Kasus bullying, hingga saat ini kasus tersebut masih terjadi di beberapa sekolah. Entah apa tujuan ia membully temannya atau apa sih penyebab mereka jadi korban bullying? Itu pasti menjadi pertanyaan anda bukan.

Bullying atau perundungan merupakan sebuah tindakan agresif yang dilakukan baik itu secara verbal maupun fisik, pastinya hal tersebut sangatlah menganggu, merusak, maupun melukai korban bullying.

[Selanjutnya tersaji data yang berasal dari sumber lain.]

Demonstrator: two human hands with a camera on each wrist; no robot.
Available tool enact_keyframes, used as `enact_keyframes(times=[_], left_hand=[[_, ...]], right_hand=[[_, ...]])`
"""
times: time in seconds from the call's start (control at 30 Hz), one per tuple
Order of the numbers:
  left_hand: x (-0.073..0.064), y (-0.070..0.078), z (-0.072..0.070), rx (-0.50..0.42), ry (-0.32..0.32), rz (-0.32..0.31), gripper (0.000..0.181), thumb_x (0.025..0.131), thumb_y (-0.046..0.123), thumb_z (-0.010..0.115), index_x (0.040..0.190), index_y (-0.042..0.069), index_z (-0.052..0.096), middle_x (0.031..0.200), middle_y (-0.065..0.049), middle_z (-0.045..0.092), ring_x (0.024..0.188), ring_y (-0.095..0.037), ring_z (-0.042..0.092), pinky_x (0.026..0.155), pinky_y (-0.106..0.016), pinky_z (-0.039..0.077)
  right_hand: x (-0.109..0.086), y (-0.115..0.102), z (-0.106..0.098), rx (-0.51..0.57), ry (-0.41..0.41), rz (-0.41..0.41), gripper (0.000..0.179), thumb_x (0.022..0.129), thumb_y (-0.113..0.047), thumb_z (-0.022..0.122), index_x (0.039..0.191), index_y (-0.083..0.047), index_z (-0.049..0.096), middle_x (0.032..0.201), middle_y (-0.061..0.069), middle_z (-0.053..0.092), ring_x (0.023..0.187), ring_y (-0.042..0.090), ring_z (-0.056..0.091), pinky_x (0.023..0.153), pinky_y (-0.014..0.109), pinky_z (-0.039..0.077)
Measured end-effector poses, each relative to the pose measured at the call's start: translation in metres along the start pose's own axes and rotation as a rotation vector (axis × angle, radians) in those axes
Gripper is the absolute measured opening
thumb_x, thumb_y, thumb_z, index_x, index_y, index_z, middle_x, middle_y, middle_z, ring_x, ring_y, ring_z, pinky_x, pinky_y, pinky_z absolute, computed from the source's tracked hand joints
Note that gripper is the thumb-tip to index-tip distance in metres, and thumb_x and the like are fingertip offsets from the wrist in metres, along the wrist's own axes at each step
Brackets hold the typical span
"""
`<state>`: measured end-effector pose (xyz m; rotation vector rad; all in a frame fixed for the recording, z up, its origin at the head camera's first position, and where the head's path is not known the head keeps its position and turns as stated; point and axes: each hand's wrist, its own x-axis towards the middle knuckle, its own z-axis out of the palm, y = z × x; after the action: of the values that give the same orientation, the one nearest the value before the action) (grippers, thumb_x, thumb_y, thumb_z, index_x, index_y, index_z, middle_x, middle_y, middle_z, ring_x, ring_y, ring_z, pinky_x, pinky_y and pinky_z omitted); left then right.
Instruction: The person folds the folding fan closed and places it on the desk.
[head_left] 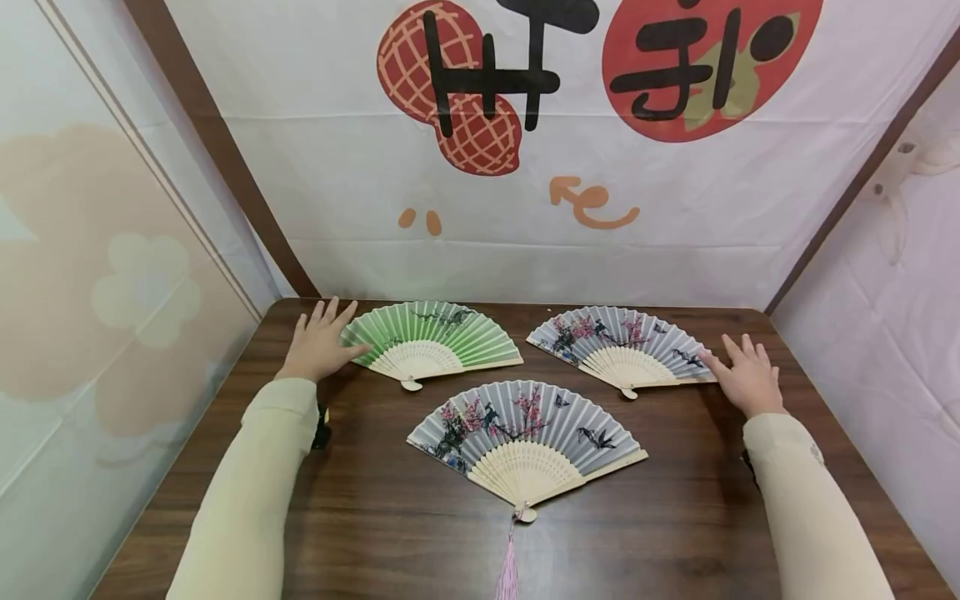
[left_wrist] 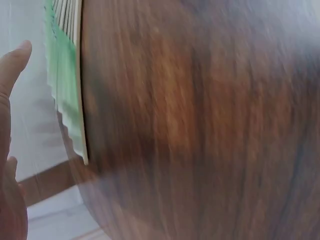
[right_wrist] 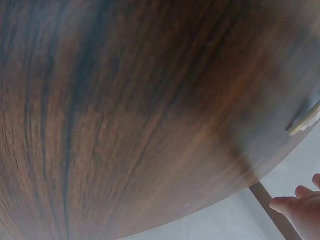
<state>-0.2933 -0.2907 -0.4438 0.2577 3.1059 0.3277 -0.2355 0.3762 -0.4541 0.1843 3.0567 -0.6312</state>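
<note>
Green fan (head_left: 429, 337), right fan (head_left: 624, 340), tasselled fan (head_left: 528, 437): unfolded; seemingly nothing left.
My left grip (head_left: 315, 343): wide.
My right grip (head_left: 750, 379): wide.

Pale cream long sleeves (head_left: 240, 500) are worn. Black wrist device (head_left: 322, 429) with a yellow spot is worn by the left sleeve's inner edge; dark piece (head_left: 750, 468), mostly hidden, seen by the right sleeve's inner edge. Hands (head_left: 318, 337) left bare.
</note>
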Motion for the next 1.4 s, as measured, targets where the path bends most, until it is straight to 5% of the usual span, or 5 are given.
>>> enact_keyframes(times=[0.53,1.07,1.4], left_hand=[[0.013,0.041,0.008,-0.148,0.032,0.04,0.091,0.083,0.049,0.064,0.15,0.016,0.01,0.155,-0.019,0.006,0.141,-0.039,0.005,0.113,-0.061,0.005],[0.027,0.103,0.017,-0.353,-0.014,0.066,0.091,0.082,0.035,0.071,0.15,0.018,0.012,0.156,-0.008,0.011,0.142,-0.032,0.012,0.112,-0.055,0.023],[0.027,0.124,0.028,-0.44,-0.072,0.081,0.093,0.081,0.034,0.071,0.15,0.022,0.009,0.157,-0.004,0.006,0.143,-0.029,0.009,0.114,-0.053,0.021]], right_hand=[[-0.004,-0.01,0.004,0.076,-0.033,-0.007,0.079,0.097,-0.056,0.024,0.142,0.009,0.019,0.145,0.038,0.005,0.133,0.056,0.002,0.101,0.076,0.006],[-0.013,-0.016,0.01,0.142,0.032,-0.013,0.079,0.098,-0.052,0.027,0.139,0.015,0.019,0.141,0.041,0.014,0.132,0.056,0.009,0.109,0.065,0.011],[-0.022,-0.024,0.014,0.185,0.036,0.061,0.08,0.097,-0.054,0.025,0.141,0.013,0.019,0.144,0.036,0.019,0.132,0.052,0.019,0.109,0.062,0.018]])
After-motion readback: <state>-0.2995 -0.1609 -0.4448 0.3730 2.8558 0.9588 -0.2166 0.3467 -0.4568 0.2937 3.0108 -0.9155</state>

Perundungan itu sendiri dapat berbentuk ejekan, cemoohan, ancaman, meminta barang atau uang dengan paksa, maupun kekerasan fisik. Jika tidak dibantu, korban bullying dapat menderita depresi, selalu merasa cemas, bahkan yang lebih parahnya berkeinginan untuk bunuh diri.

Ada beberapa tipe anak yang mungkin akan sangat rentan mengalami bullying di sekolahnya. Apa saja itu? Simak dibawah ini.

  1. Anak pintar
    Anak yang menjadi korban bullying biasanya termasuk anak yang pintar dan cerdas, atau memiliki keahlian yang membuatnya sering dipuji dan dibanggakan oleh teman sekitarnya, guru atau bhkan wali murid lainnya.

    Para pelaku bullying akan menargetkan siswa yang pintar karena merekan merasa minder atau iri dengan keahlian atau perhatian yang anak tersebut miliki dan dapatkan.

  2. Anak yang tidak punya teman
    Anak-anak yang tidak memiliki teman biasanya akan sangat rentan menjadi korban bullying. Karena disaat mereka mengalami bullying tidak ada satu orang temanpun yang akan membela dan membantunya. Maka dari itu memiliki teman sangatlah penting untuk perkembangan anak.

  3. Anak populer
    Anak yang populer atau yang banyak disukai siswa lain, biasanya akan menjadi target bully di sekolah. Pasalnya, jika ada seorang anak lain yang sama-sama populer dan berpotensi akan merasa diri terancam dengan keberadaan dan kepopularitas yang dimiliki anak tersebut.

    Makany dia akan melakukan berbagai cara untuk menjatuhkan popularitas temannya tersebut dengan menyebarkan gosip-gosip, membuat julukan negatif, atau menggunakan cyberbullying.

  4. Anak dengan kebutuhan khusus
    Karena dianggap berbeda dan tidak bisa melakukan kegiatan yang dilakukan anak lain. Menjadi target bullying akan sangat rentan dilaminya.

    Pelaku bullying akan membuat lelucon tentangnya dengan tidak memiliki rasa empati sedikitpun.

  5. Anak dengan keunikan fisik
    Memiliki bentuk fisik yang berbeda seperti terlalu pendek, tinggi, kurus, gemuk atau bahkan warna kulit dan masih banyak lagi, akan sangat rentan untunya mengalami bullying.

    Dengan mengolok atau menjelekan bentuk fisiknya bagi pelaku bully akan merasa senang dan puasa sekali. Hal itu akan berdampak pada harga diri anak yang rusak akibat dari bully yang dudapatkannya.

  6. Anak yang berasal dari suku, atnis, ras dan agama tertentu
    Yang terakhir yang tidak kalah juga ialah bulying yang memandang suku, ras, etnis dan agama. Karena menilai orang tersebut berbeda denganya dan teman-temannya, bullying akan sangat rentan didapatkannya.